§ WORK INSTRUCTION
Go through the data that follows and restate each line exactly as it reads.

§ MATERIAL PROVIDED
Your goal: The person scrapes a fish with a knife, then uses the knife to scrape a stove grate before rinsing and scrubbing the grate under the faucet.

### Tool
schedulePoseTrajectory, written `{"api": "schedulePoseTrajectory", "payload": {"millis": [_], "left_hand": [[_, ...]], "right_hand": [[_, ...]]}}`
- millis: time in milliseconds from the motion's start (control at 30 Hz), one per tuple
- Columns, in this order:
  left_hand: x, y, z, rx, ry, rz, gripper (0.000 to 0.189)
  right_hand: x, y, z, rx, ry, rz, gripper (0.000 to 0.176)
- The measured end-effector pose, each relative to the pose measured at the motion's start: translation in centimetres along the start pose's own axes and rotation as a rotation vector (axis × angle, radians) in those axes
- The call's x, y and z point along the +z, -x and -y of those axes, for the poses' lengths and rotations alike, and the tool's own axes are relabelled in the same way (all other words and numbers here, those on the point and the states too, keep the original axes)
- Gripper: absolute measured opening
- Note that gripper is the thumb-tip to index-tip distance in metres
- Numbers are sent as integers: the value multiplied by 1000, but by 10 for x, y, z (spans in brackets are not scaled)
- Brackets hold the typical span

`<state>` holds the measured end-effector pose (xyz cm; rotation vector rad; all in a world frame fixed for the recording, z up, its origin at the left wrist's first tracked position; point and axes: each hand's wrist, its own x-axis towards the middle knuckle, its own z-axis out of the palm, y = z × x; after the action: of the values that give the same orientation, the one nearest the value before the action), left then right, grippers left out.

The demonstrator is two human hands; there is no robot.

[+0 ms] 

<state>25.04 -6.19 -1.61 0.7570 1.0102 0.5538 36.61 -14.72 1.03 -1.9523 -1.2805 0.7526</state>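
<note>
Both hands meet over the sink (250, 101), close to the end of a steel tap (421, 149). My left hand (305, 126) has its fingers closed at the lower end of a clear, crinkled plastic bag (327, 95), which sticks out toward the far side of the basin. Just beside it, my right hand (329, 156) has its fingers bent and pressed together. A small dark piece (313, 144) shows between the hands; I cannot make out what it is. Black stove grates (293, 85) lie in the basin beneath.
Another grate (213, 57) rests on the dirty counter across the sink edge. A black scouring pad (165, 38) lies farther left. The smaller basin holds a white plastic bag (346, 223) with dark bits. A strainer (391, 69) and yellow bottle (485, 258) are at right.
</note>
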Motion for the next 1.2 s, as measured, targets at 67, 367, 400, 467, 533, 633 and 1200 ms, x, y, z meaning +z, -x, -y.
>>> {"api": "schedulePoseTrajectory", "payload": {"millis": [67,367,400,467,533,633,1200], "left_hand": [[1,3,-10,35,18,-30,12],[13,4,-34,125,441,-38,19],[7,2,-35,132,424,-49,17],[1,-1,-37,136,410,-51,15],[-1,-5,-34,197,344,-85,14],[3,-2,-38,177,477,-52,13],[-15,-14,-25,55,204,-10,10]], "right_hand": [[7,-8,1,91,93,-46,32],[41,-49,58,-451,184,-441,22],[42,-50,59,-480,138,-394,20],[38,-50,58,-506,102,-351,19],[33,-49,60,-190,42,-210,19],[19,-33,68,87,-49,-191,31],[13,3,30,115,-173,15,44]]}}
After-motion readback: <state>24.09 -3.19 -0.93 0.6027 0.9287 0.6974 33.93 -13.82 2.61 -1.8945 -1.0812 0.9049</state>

§ SOLVED PROBLEM
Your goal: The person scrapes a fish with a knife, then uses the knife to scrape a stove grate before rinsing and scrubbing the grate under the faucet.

### Tool
schedulePoseTrajectory, written `{"api": "schedulePoseTrajectory", "payload": {"millis": [_], "left_hand": [[_, ...]], "right_hand": [[_, ...]]}}`
- millis: time in milliseconds from the motion's start (control at 30 Hz), one per tuple
- Columns, in this order:
  left_hand: x, y, z, rx, ry, rz, gripper (0.000 to 0.189)
  right_hand: x, y, z, rx, ry, rz, gripper (0.000 to 0.176)
- The measured end-effector pose, each relative to the pose measured at the motion's start: translation in centimetres along the start pose's own axes and rotation as a rotation vector (axis × angle, radians) in those axes
- The call's x, y and z point along the +z, -x and -y of those axes, for the poses' lengths and rotations alike, and the tool's own axes are relabelled in the same way (all other words and numbers here, those on the point and the states too, keep the original axes)
- Gripper: absolute measured opening
- Note that gripper is the thumb-tip to index-tip distance in metres
- Numbers are sent as integers: the value multiplied by 1000, but by 10 for x, y, z (spans in brackets are not scaled)
- Brackets hold the typical span

`<state>` holds the measured end-effector pose (xyz cm; rotation vector rad; all in a world frame fixed for the recording, z up, its origin at the left wrist's first tracked position; point and axes: each hand's wrist, its own x-axis towards the middle knuckle, its own z-axis out of the palm, y = z × x; after the action: of the values that give the same orientation, the one nearest the value before the action), left then right, grippers left out.

The demonstrator is two human hands; there is no robot.

[+0 ms] 

<state>25.04 -6.19 -1.61 0.7570 1.0102 0.5538 36.61 -14.72 1.03 -1.9523 -1.2805 0.7526</state>
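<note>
Both hands meet over the sink (250, 101), close to the end of a steel tap (421, 149). My left hand (305, 126) has its fingers closed at the lower end of a clear, crinkled plastic bag (327, 95), which sticks out toward the far side of the basin. Just beside it, my right hand (329, 156) has its fingers bent and pressed together. A small dark piece (313, 144) shows between the hands; I cannot make out what it is. Black stove grates (293, 85) lie in the basin beneath.
Another grate (213, 57) rests on the dirty counter across the sink edge. A black scouring pad (165, 38) lies farther left. The smaller basin holds a white plastic bag (346, 223) with dark bits. A strainer (391, 69) and yellow bottle (485, 258) are at right.
</note>
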Motion for the next 1.2 s, as measured, targets at 67, 367, 400, 467, 533, 633 and 1200 ms, x, y, z meaning +z, -x, -y.
>>> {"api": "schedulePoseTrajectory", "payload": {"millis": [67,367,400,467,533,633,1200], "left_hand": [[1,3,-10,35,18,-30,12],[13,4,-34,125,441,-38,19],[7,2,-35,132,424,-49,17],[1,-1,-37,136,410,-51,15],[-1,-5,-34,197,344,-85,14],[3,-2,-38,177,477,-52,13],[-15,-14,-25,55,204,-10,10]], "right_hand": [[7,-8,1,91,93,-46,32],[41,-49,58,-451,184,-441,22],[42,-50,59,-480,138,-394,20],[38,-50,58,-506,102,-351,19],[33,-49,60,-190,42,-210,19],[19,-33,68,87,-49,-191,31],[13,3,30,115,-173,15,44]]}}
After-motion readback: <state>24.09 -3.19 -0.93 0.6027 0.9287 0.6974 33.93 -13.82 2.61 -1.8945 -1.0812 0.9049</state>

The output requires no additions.